A hydrophone mooring deployed ~ 150 m W of the summit survived and recorded the sounds of eruptive activity since February 2009. In addition, one monitoring instrument was moved 1 km downslope and buried by the slide, and two others were destroyed. The surviving hydrophone provides critical data on the time of the slide. The loss of the other recorders gave scientists a more limited view of the volcano's behavior, but the scale of the slide was also much larger than they thought possible and is perhaps the largest submarine slide yet monitored at close range.

The report noted "the moored hydrophone that we recovered[, which] had been recording since February 2009, shows that the landslide probably occurred on 14 August 2009, apparently in the middle of an intense eruptive episode that lasted more than 3 full days." The associated acoustical signals were the largest during the two-year period of monitoring. After months of continuous, short duration (~ 1 minute) explosions, the slide seemingly occurred within a 5-6 hour period on 14 August. The signals suggested that an intense, continuous eruption triggered the slide. Inspection also revealed impact to the surviving hydrophone's mooring.

References. Chadwick, Jr., W.W., Dziak, R.P., Embley, R.W., Tunnicliffe, V., Sherrin, J., Cashman, K.V., and Deardorff, N., 2010a, Submarine landslide triggered by eruption recorded by in-situ hydrophone at NW Rota-1 submarine volcano, Mariana Arc: draft abstract submitted to American Geophysical Union.

Chadwick, W., Wehmeyer, B., Heintz, M., and Bobbitt, A., 2010b, NW Rota-1 2010 cruise report: R/V Kilo Moana, cruise KM-1005, March 16-30, 2010, Guam-Guam (JASON Dives J2-486 to J2-495): NOAA Vents Program, 293 p. (URL: http://www.pmel.noaa.gov/vents/marianas/NWRota-2010-CruiseReport.pdf).

Embley, R.W., Baker, E.T., Chadwick, Jr., W.W., Lupton, J.E., Resing, J.A., Massoth, G.J., and Nakamura, K., 2004, Explorations of Mariana Arc volcanoes reveal new hydrothermal systems: EOS-Transactions of the American Geophysical Union, v. 85, no. 4, p. 37 and 40.

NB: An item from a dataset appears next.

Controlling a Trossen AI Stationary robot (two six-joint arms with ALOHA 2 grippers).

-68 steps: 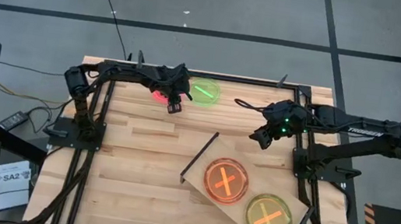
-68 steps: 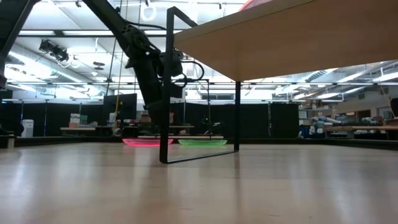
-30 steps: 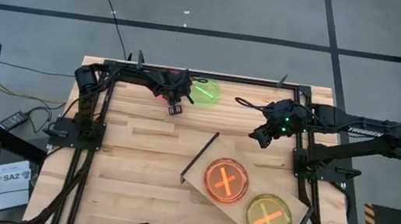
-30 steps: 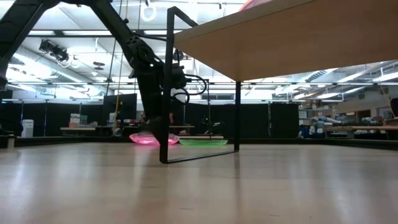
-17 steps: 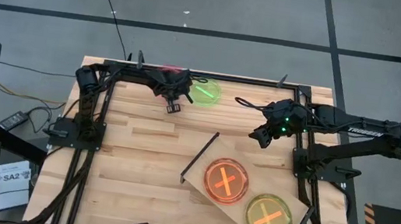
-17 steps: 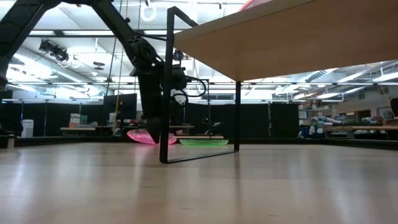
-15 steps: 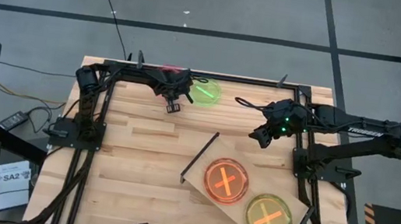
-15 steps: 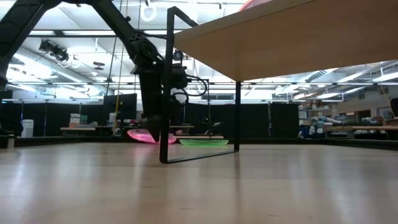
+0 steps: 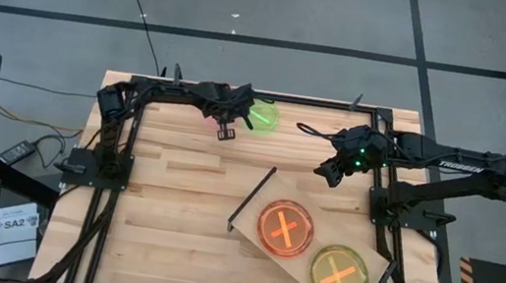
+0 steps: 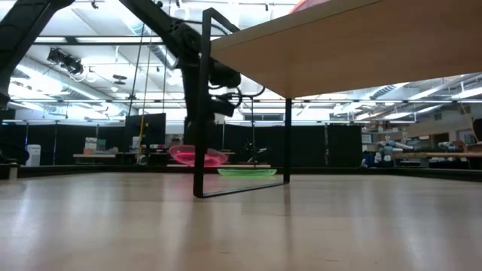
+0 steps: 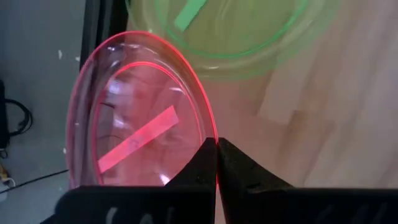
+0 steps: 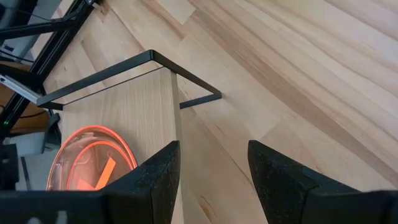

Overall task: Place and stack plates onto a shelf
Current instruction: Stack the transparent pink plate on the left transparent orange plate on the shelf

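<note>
Pink plate (image 11: pixel 134 134) pinched at its rim by the left pincer (image 11: pixel 216 163).

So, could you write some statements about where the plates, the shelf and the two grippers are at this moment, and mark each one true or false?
1. The left gripper is shut on the pink plate. True.
2. The pink plate lies flat on the table. False: the low view shows it lifted clear of the tabletop.
3. The green plate sits on the shelf. False: it rests on the table, near the far edge.
4. The right gripper is open and holds nothing. True.
5. The shelf carries plates at two spots. True: one pile looks orange, the other yellowish.
</note>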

Geological Summary. A submarine volcano detected during a 2003 NOAA bathymetric survey of the Mariana Island arc was found to be hydrothermally active and named NW Rota-1. The basaltic to basaltic-andesite seamount rises to within 517 m of the ocean surface SW of Esmeralda Bank, 64 km NW of Rota Island and ~100 km N of Guam. When Northwest Rota-1 was revisited in 2004, a minor submarine eruption from a vent named Brimstone Pit on the upper south flank about 40 m below the summit intermittently ejected a plume several hundred meters high containing ash, rock particles, and molten sulfur droplets that adhered to the surface of the remotely operated submersible vehicle. The active vent was funnel-shaped, about 20 m wide and 12 m deep. Prominent structural lineaments about a kilometer apart cut across the summit of the edifice and down the NE and SW flanks.